Use the disk method to find the volume of the solid generated by revolving about the y-axis the region bounded by the curves y=8−x^2 and the curve y=x^2.
Since the y-axis is also the axis of symmetry for the curves, we can just take one side and revolve it. This will be easiest using shells of thickness dx:
v = ∫[0,2] 2πrh dx
where r=x and h=(8-x^2)-x^2=8-2x^2
v = ∫[0,2] 2πx(8-2x^2) dx = 16π
To find the volume of the solid generated by revolving the region bounded by the curves y = 8 - x^2 and y = x^2 about the y-axis, we can use the disk method.
Step 1: Identify the bounds for the y-values.

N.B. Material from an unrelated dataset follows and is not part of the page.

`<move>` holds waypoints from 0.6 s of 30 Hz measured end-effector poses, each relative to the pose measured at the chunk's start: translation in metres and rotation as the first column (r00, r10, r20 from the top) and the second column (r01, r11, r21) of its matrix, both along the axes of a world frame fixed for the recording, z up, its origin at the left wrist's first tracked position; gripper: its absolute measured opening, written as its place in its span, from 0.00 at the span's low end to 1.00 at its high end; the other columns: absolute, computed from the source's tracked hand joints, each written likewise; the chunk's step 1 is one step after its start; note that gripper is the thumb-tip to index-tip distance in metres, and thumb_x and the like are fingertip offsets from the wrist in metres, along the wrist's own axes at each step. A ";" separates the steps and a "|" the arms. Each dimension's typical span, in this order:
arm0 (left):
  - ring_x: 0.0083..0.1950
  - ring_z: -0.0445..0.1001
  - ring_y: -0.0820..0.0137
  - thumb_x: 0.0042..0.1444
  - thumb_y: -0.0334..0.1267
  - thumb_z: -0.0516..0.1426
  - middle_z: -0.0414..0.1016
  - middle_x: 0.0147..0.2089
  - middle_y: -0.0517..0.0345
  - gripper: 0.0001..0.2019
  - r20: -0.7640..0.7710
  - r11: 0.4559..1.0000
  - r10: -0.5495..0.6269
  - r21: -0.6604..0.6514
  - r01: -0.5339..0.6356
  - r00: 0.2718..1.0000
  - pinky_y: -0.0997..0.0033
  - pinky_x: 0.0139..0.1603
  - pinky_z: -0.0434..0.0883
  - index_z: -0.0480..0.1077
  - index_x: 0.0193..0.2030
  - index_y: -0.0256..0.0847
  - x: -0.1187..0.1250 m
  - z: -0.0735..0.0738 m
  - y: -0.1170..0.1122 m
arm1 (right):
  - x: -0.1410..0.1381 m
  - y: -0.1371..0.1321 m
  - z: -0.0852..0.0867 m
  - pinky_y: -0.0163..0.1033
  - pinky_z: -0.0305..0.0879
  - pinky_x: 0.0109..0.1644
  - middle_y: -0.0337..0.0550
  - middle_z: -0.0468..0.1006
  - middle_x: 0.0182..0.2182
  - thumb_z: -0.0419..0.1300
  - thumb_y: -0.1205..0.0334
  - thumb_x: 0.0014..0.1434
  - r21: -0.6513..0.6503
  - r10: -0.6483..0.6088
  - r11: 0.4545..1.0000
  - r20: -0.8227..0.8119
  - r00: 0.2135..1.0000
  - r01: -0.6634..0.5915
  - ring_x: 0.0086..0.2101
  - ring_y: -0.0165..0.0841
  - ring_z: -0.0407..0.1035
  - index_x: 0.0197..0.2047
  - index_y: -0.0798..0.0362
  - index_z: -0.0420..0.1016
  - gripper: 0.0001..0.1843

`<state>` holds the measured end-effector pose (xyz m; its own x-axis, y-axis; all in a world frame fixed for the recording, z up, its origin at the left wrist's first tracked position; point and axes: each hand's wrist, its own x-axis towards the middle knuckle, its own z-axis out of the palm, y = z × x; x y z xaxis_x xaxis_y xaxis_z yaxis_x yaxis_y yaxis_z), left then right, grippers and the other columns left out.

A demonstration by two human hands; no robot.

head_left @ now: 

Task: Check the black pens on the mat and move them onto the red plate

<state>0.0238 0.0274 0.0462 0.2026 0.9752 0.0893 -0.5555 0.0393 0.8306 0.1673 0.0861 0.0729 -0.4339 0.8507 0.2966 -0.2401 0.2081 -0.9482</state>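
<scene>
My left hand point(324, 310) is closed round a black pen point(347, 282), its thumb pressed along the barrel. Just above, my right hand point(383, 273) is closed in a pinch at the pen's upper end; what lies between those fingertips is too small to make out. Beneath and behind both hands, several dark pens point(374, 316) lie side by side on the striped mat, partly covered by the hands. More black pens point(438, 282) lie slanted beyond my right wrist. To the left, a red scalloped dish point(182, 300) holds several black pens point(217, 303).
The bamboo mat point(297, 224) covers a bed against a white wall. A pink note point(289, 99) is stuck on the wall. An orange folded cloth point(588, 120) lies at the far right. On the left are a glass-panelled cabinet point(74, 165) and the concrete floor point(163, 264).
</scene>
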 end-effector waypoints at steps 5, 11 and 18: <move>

We need to find the points of intersection between the two curves. Setting the equations equal to each other, we have:
8 - x^2 = x^2
Rearranging the equation, we get:
2x^2 = 8
Dividing both sides by 2, we find:
x^2 = 4
Taking the square root of both sides, we get:
x = ±2
So the points of intersection are (2, 4) and (-2, 4).
Step 2: Set up the integral.
To find the volume, we need to integrate the area of each infinitesimally thin disk. The radius of each disk is the distance from the y-axis to the curve. Since we are revolving the region about the y-axis, the radius will be the x-value.

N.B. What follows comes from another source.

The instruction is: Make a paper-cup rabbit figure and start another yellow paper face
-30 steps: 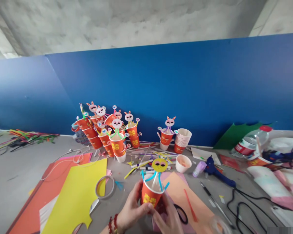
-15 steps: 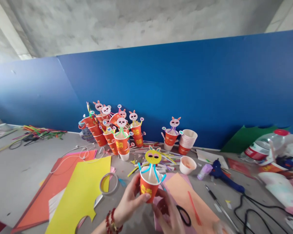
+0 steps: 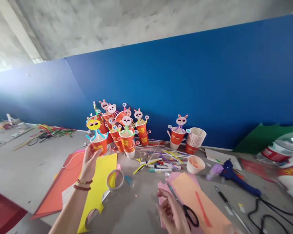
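Note:
My left hand (image 3: pixel 88 162) is closed around a red paper cup (image 3: pixel 99 144) and holds it upright above the left of the table. A yellow animal face (image 3: pixel 93 124) with pink eye patches rises from that cup on blue pipe cleaners. Close behind and to the right stand several similar red cups (image 3: pixel 127 142) with white rabbit faces. My right hand (image 3: pixel 173 213) is low at the front, fingers loosely curled, thumb apart, nothing seen in it. It is over pink paper, beside black-handled scissors (image 3: pixel 191 216).
A stack of paper cups (image 3: pixel 195 139) and one rabbit cup (image 3: pixel 177 138) stand by the blue partition (image 3: pixel 173 74). Markers (image 3: pixel 160 170), a tape roll (image 3: pixel 115 179), yellow paper (image 3: pixel 97 188) and orange paper (image 3: pixel 192 195) lie around. A blue glue gun (image 3: pixel 241 180) with its cord is at right.
My left hand has carried the yellow-faced cup left and away from me, toward the grouped cups. My right hand has come off the cup and stays near the front. The view has shifted slightly.

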`<state>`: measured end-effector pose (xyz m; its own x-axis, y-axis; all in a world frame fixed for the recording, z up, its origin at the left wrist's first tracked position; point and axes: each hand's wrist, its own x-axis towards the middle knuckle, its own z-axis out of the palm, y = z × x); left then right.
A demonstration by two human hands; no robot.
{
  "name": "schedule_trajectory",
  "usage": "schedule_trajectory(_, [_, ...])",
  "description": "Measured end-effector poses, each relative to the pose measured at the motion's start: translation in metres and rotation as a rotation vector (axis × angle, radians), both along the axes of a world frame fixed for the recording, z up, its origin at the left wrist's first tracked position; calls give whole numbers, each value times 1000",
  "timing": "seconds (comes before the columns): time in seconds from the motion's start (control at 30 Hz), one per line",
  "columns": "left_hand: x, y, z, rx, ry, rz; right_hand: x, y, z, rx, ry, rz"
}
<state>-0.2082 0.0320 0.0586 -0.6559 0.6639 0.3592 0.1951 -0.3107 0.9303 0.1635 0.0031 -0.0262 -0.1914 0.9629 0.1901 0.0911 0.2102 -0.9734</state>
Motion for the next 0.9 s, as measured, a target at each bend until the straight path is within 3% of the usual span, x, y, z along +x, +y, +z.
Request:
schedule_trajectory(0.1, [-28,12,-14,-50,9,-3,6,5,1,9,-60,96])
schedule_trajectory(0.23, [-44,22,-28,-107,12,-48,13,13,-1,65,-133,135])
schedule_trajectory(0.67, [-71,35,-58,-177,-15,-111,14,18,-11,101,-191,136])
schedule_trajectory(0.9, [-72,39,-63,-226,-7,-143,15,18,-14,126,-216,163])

The volume integral is given by:
V = ∫[a,b] π * (radius)^2 dy
where [a,b] are the bounds for the y-values (in this case, from 0 to 4).
Step 3: Express the radius in terms of y.
The x-values are given by the square roots of the y-values because the curves are presented as y = f(x). Thus, we can express the radius as:
radius = |x| = √y
Step 4: Evaluate the integral.
Using the bounds [0,4] and the expression for the radius above, we have:
V = ∫[0,4] π * (√y)^2 dy
Simplifying, we get:
V = ∫[0,4] π * y dy
Evaluating the integral, we get:
V = π * [y^2/2] evaluated from 0 to 4
V = π * (16/2 - 0/2)
V = π * 8
Therefore, the volume of the solid generated by revolving the region about the y-axis is 8π.
To find the volume of the solid generated by revolving the region about the y-axis, we can use the disk method.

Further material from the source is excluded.